Goal-setting is another essential step in the development process that creates focus for the feature and the cross-functional team working together to build it. By setting a clear goal up front, it ensures everyone is on the same page about what the solution is meant to do or solve for.

It can also illuminate when different teams are not on the same page about what the intended outcome should be. Still, it's better to have that come to light at the beginning of the project versus after launch.

For the article-gifting feature, our goals were two-fold: 1) provide a new, highly-requested benefit to subscribers to improve satisfaction and 2) create a new way for those who aren't subscribers to access our journalism.

While we believe our journalism is worth paying for, we also know that some readers need more time with us before committing to a subscription. With article gifting, we could give subscribers a way to be our advocates and share with family, friends, and followers — with hopes that they eventually become subscribers, too.

Source ideas from everywhere

Good ideas really can come from anywhere. Whenever it's time to consider a new feature or product, the product team aims to include partners from across the . We host cross-functional brainstorms and design sprints, consistently share ideas and learnings from our peers, and collect feedback on requirements and designs. For product managers, sourcing ideas and leaning on our partners for their respective areas of expertise is our superpower.

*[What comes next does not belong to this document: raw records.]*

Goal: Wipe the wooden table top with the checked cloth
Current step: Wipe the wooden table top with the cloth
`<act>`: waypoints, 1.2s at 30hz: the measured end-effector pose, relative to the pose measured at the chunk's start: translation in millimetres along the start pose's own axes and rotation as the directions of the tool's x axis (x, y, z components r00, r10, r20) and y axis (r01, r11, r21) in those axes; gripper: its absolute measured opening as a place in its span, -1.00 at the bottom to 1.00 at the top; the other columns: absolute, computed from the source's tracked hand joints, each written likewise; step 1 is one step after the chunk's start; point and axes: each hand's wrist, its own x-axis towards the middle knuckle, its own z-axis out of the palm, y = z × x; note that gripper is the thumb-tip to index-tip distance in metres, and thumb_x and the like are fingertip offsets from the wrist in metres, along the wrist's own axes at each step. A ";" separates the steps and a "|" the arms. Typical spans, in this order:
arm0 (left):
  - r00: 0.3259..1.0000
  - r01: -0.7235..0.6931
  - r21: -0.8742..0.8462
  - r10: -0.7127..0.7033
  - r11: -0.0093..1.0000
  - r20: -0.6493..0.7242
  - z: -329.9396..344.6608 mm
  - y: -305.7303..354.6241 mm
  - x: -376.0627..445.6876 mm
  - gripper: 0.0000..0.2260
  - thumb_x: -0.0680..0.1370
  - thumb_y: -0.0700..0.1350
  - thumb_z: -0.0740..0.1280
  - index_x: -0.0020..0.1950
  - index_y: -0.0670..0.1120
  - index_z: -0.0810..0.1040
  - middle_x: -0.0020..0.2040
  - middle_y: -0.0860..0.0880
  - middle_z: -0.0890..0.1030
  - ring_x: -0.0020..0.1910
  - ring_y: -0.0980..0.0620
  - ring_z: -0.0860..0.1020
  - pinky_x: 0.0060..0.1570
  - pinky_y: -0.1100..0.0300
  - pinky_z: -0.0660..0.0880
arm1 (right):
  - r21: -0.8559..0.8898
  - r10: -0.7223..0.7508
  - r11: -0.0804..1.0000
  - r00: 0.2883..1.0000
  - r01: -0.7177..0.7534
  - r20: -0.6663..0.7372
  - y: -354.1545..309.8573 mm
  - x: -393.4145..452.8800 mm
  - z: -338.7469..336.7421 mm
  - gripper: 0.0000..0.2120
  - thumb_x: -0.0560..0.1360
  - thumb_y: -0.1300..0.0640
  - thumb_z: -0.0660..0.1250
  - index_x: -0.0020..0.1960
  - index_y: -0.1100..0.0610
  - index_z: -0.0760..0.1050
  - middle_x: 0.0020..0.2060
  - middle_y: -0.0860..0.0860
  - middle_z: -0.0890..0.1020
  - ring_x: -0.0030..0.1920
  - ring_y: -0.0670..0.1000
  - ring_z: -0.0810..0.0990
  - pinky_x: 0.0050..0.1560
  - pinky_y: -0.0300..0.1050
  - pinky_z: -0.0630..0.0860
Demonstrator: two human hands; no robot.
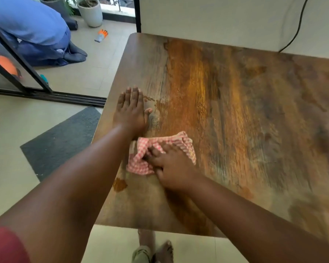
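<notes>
A wooden table top point(235, 103) with dark and orange grain fills the right of the head view. The red-and-white checked cloth point(141, 160) lies bunched near the table's left front part. My right hand point(171, 164) presses down on the cloth, its fingers curled into the folds. My left hand point(131, 109) lies flat, palm down, on the bare wood just beyond the cloth, near the left edge, fingers together and straight. Small wet marks point(150, 100) show by my left fingertips, and an orange-brown stain point(119, 184) sits near the left edge.
A white wall point(207, 18) with a black cable point(296, 29) backs the table. On the floor lie a dark mat point(63, 137) and an orange glove point(101, 35). A person in blue point(32, 29) kneels past the sliding door track point(68, 98). Potted plants point(89, 10) stand behind. My feet point(154, 251) are under the table's front edge.
</notes>
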 end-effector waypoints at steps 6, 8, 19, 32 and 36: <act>0.998 -0.018 0.053 0.015 0.998 0.054 -9.4 -3.7 -11.6 -0.35 0.62 0.20 -0.21 0.55 -0.20 -0.22 0.56 -0.19 -0.25 0.53 -0.13 -0.29 0.46 -0.02 -0.35 | 0.004 0.000 1.000 0.995 -0.001 0.097 9.7 -58.4 -2.9 -0.51 0.50 -0.06 0.00 0.43 -0.19 0.22 0.48 -0.17 0.17 0.52 0.02 0.03 0.45 0.01 -0.13; 0.997 -0.042 0.056 0.039 0.998 0.066 -10.2 -5.4 -20.2 -0.34 0.61 0.21 -0.22 0.55 -0.20 -0.24 0.56 -0.19 -0.26 0.53 -0.12 -0.29 0.48 -0.03 -0.32 | -0.034 0.028 0.999 0.996 -0.025 0.089 19.3 -57.5 -8.6 -0.52 0.50 -0.05 0.03 0.42 -0.18 0.26 0.47 -0.14 0.21 0.51 0.04 0.09 0.46 0.05 -0.02; 0.983 0.121 -0.060 -0.111 0.991 0.148 4.2 -29.7 -74.2 -0.33 0.61 0.23 -0.21 0.55 -0.19 -0.23 0.57 -0.17 -0.22 0.53 -0.09 -0.29 0.47 0.02 -0.34 | 0.017 0.056 0.998 0.998 -0.056 -0.026 -50.7 -13.2 20.3 -0.57 0.55 -0.03 0.10 0.41 -0.11 0.31 0.49 -0.03 0.24 0.49 0.17 0.09 0.46 0.10 -0.09; 0.990 0.117 -0.095 -0.109 0.989 0.089 0.7 -30.8 -87.4 -0.36 0.63 0.18 -0.18 0.55 -0.22 -0.20 0.57 -0.19 -0.17 0.54 -0.11 -0.25 0.48 0.02 -0.32 | -0.008 0.020 1.000 0.998 -0.019 0.051 -24.2 -83.0 20.2 -0.57 0.53 0.00 0.15 0.40 -0.18 0.32 0.47 -0.17 0.23 0.51 0.05 0.11 0.46 0.01 -0.05; 0.993 0.092 -0.085 -0.086 0.992 0.075 3.2 -31.7 -87.8 -0.36 0.63 0.18 -0.19 0.55 -0.22 -0.18 0.57 -0.20 -0.15 0.54 -0.12 -0.23 0.45 0.03 -0.34 | 0.048 0.135 0.990 0.990 -0.133 -0.034 -43.5 -49.5 24.9 -0.58 0.55 0.00 0.12 0.41 -0.15 0.30 0.48 -0.12 0.21 0.51 0.11 0.07 0.46 0.06 -0.06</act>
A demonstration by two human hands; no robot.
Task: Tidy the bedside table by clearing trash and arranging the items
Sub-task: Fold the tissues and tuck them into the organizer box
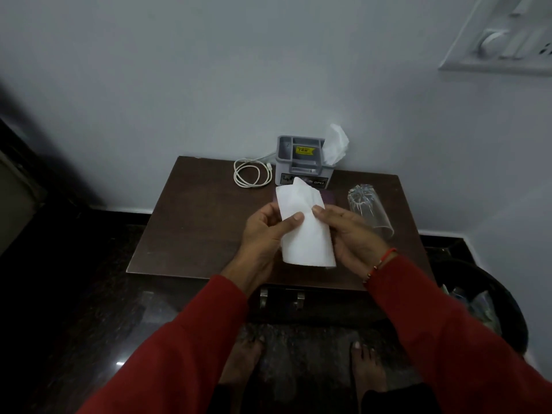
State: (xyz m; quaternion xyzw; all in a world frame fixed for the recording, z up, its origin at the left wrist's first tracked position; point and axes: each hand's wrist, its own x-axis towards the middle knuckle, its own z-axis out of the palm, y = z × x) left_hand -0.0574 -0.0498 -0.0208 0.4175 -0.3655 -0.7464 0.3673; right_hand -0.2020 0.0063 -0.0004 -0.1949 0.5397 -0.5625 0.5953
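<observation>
Above the dark wooden table [179, 234], the left hand [265, 234] and right hand [352, 234] each pinch a white tissue [304, 234] between thumb and fingers. Behind it a grey organizer [301, 162] shows a yellow sticker, unreadable, and letters "OPEL". A coiled white cable [252, 174], a clear glass [370, 207] lying sideways and a bin [507, 309] sit nearby.

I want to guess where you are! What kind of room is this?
Probably a bedroom corner. A small dark wooden bedside table stands against a plain wall, holding a coiled charging cable and a grey organiser box. A dark waste bin sits on the floor beside it.
</observation>
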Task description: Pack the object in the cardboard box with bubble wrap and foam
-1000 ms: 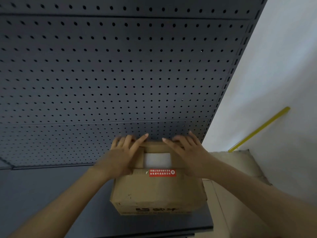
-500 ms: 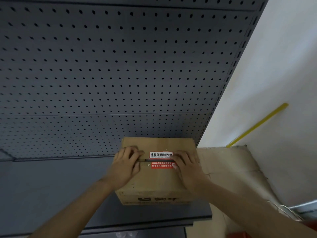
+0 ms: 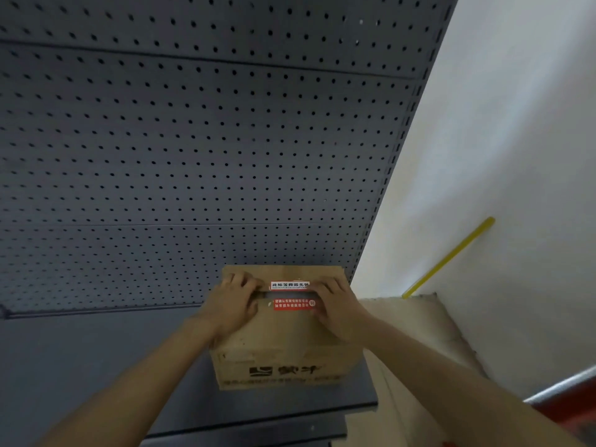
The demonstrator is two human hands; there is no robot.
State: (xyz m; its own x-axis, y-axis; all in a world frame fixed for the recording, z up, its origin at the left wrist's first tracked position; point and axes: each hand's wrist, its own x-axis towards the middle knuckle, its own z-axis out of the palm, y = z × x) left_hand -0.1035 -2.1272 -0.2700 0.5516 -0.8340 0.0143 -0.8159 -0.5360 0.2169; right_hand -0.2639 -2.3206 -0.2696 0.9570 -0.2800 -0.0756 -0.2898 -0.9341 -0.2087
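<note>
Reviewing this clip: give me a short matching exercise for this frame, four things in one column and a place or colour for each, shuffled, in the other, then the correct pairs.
Things:
1. cardboard box
2. yellow strip
3. left hand
4. red label

Places or colours:
A. slanting along the white wall at right
B. on the box top, between the two hands
C. standing on the dark shelf before the pegboard
D. pressing the box top on its left side

Pairs: 1-C, 2-A, 3-D, 4-B
</note>
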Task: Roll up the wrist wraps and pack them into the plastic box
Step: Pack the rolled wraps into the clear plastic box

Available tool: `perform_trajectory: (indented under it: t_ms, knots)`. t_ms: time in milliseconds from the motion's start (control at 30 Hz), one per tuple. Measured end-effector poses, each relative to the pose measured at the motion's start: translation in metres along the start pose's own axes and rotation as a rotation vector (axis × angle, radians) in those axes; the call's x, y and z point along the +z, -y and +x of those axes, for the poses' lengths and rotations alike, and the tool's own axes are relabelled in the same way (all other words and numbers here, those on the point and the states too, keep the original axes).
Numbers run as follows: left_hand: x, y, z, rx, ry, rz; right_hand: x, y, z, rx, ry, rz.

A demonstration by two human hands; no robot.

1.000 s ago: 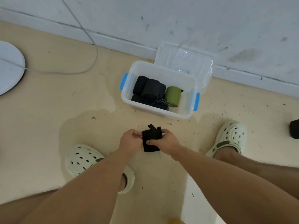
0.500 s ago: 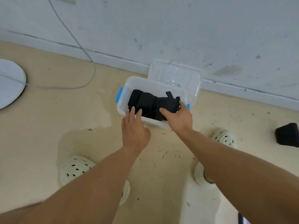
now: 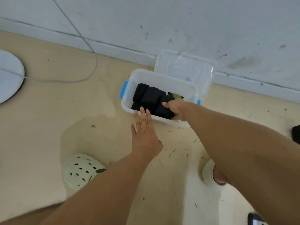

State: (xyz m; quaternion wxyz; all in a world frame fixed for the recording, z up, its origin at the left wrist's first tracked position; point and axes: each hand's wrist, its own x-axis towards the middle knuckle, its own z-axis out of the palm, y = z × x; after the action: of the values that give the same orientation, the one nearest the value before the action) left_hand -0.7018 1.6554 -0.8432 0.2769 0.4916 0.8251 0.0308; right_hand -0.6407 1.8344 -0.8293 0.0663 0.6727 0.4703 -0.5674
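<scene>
Here: plastic box (image 3: 128, 101), translucent white with blue latches, on the floor (image 3: 48, 127) near the wall's foot, at about 12 o'clock from the person. Lid (image 3: 183, 69) off, propped upright behind the box at its 1 o'clock side, leaning on the wall (image 3: 162, 21).

Inside the box: black rolled wraps (image 3: 149, 96) packed side by side toward 9 o'clock; green wrap (image 3: 177, 95) only just visible at the far side, mostly hidden by the right hand.

Right hand (image 3: 176, 109) reaching into the box at its 3 o'clock end, fingers and thumb curled round a black wrist wrap (image 3: 164, 109), grasping it. Wrap down within the box walls, touching the neighbouring black rolls. Cannot tell whether it rests on the box bottom.

Left hand (image 3: 144, 135) released, flat, fingers straight and together, pointing toward 12 o'clock. Fingertips at the near wall of the box, at its 6 o'clock side; contact likely but not certain from this angle. Holding nothing.

Around: pale perforated clog (image 3: 79, 171) at 7 o'clock of the box, second one (image 3: 208, 174) at 5 o'clock partly behind the right forearm. Grey cable (image 3: 90, 46) running down the wall and curving across the floor to a white round base (image 3: 9, 75) at 9 o'clock. Dark object (image 3: 296, 133) cut by the frame edge at 3 o'clock. Small dark specks and fibres scattered over the floor near the box.
</scene>
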Motion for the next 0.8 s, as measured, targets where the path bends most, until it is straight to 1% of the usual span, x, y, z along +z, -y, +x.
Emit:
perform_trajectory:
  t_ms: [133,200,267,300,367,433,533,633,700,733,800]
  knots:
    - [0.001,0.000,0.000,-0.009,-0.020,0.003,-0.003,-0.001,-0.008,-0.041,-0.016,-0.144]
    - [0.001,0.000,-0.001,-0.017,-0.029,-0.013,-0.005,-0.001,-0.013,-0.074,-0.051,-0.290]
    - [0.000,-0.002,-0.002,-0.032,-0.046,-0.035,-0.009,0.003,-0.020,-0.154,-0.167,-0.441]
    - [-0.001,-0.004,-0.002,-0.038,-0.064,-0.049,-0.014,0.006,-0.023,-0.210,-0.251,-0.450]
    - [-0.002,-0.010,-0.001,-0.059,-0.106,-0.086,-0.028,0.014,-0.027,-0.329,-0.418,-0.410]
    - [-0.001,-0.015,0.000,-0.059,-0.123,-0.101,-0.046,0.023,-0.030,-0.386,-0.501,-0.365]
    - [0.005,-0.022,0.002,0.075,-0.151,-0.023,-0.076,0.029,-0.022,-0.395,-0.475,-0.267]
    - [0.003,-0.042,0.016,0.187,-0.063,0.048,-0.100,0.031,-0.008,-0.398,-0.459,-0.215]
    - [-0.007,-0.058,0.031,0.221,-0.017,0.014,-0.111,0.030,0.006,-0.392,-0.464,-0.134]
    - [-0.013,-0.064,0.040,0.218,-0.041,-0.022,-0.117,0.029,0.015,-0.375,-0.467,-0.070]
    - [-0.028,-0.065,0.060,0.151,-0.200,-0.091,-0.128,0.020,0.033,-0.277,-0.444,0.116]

For article gifting, we worked closely with design, marketing, copy, engineering, data science, and audience team members to define how the feature would work, what it would look like, and exactly what success would mean in terms of metrics. This also helped us think through potential risks and ways we might be able to mitigate them.

Article gifting for subscribers at The Atlantic

(Over)communicate

Good communication is often the difference between a successful project and one that stumbles to the finish line. But having open lines of communication is challenging, especially when every team is busy and has its own priorities and deadlines. This is why we've established some lightweight, repeatable ways for our teams to facilitate communication and foster collaboration.

For instance, with article gifting, we leaned on a project-based Slack channel and a weekly 15-minute check-in to communicate progress, major decisions made, or open questions that needed to be resolved. We also made sure the PRD (product requirements document) always had the most up-to-date information about the feature as well as how we were progressing against our timeline to launch. This enabled partners on other teams to stay updated without having to spend too much time in meetings.

> Also from The Atlantic team: bringing more value to readers and subscribers through our mobile app

Share results and learnings far and wide

After a feature launches, it's important to understand its impact against the goals articulated at the onset. Like every other step of the development process, this shouldn't be done in a vacuum. We often share post-launch performance reports soon after a launch that detail how the feature or product is performing, lessons learned, and any changes we plan to make. It's important to share our learnings across the organization because it develops a shared understanding and sometimes inspires new ideas for us to pursue.

For article gifting, we learned quickly that subscribers were having a hard time distinguishing article gifting from our regular digital-sharing functionality. This led us to reconsider the user experience and update the flow to make it more intuitive. Monitoring subscriber behavior with the feature, as well as with the gift articles by recipients, has inspired several optimizations we've made since launch.

Feedback from subscribers has been overwhelmingly positive in response to having this new benefit, many expressing gratitude for enabling this capability so that they can share with friends and family. Article gifting has also enabled our journalism to reach a wider audience, converting many into new subscribers, too.

This feature's success was absolutely a result of many teams at The Atlantic being generous with insights, ideas, and feedback to ultimately deliver something of value to our subscribers. And it's this spirit that we aim to bring to everything we build.